What is needed: Retype the listing below, keeping every line the same.

○ ○ ○ ○ ○

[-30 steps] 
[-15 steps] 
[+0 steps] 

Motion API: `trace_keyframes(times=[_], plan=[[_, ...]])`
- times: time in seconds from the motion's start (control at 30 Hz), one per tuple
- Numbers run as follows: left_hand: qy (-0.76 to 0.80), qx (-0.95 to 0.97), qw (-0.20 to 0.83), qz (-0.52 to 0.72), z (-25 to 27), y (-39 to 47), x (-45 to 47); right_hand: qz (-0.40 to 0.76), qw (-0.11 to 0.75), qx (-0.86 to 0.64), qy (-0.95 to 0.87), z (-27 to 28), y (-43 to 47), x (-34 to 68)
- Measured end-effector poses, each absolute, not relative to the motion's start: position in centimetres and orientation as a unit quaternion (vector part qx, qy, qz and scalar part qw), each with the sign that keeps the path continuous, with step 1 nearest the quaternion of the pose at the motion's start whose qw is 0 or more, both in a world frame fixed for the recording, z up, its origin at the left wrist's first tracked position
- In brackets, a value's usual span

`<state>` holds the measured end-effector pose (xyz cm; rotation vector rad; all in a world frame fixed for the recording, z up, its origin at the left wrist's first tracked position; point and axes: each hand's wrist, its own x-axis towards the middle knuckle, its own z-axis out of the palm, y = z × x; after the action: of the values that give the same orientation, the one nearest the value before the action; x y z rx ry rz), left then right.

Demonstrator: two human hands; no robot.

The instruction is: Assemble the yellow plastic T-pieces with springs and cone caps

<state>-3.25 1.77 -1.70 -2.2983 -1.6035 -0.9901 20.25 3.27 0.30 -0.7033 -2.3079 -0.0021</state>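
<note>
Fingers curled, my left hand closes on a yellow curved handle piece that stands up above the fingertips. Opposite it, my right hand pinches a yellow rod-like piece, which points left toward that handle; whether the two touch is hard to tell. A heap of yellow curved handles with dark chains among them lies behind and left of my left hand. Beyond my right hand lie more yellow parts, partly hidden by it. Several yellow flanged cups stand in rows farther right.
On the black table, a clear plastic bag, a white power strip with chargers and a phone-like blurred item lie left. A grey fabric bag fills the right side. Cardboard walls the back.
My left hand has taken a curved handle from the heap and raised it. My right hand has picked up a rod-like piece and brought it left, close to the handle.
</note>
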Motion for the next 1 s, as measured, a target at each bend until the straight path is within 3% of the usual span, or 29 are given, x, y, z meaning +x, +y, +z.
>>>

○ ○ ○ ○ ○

Output below:
[-30 steps] 
[-15 steps] 
[+0 steps] 

Motion API: `trace_keyframes(times=[_], plan=[[_, ...]])`
- times: time in seconds from the motion's start (control at 30 Hz), one per tuple
- Numbers run as follows: left_hand: qy (-0.76 to 0.80), qx (-0.95 to 0.97), qw (-0.20 to 0.83), qz (-0.52 to 0.72), z (-25 to 27), y (-39 to 47), x (-45 to 47); right_hand: qz (-0.40 to 0.76), qw (-0.11 to 0.75), qx (-0.86 to 0.64), qy (-0.95 to 0.87), z (-27 to 28), y (-43 to 47), x (-34 to 68)
- Measured end-effector poses, each absolute, not relative to the motion's start: position in centimetres and orientation as a unit quaternion (vector part qx, qy, qz and scalar part qw), each with the sign that keeps the path continuous, with step 1 nearest the quaternion of the pose at the motion's start whose qw is 0 or more, both in a world frame fixed for the recording, z up, its origin at the left wrist's first tracked position
- In brackets, a value's usual span

`<state>` holds the measured end-effector pose (xyz cm; rotation vector rad; all in a world frame fixed for the recording, z up, its origin at the left wrist's first tracked position; point and axes: each hand's wrist, its own x-axis towards the middle knuckle, its own z-axis out of the palm, y = z × x; after the action: of the values that give the same orientation, the one nearest the value before the action; x y z rx ry rz), left then right.

Demonstrator: two human hands; no robot.

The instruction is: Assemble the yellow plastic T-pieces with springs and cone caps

<state>-3.25 1.77 -1.70 -2.2983 -1.6035 -0.9901 20.25 3.27 0.30 -0.7033 -2.3079 -0.0021</state>
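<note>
Fingers curled, my left hand closes on a yellow curved handle piece that stands up above the fingertips. Opposite it, my right hand pinches a yellow rod-like piece, which points left toward that handle; whether the two touch is hard to tell. A heap of yellow curved handles with dark chains among them lies behind and left of my left hand. Beyond my right hand lie more yellow parts, partly hidden by it. Several yellow flanged cups stand in rows farther right.
On the black table, a clear plastic bag, a white power strip with chargers and a phone-like blurred item lie left. A grey fabric bag fills the right side. Cardboard walls the back.
My left hand has taken a curved handle from the heap and raised it. My right hand has picked up a rod-like piece and brought it left, close to the handle.
</note>
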Motion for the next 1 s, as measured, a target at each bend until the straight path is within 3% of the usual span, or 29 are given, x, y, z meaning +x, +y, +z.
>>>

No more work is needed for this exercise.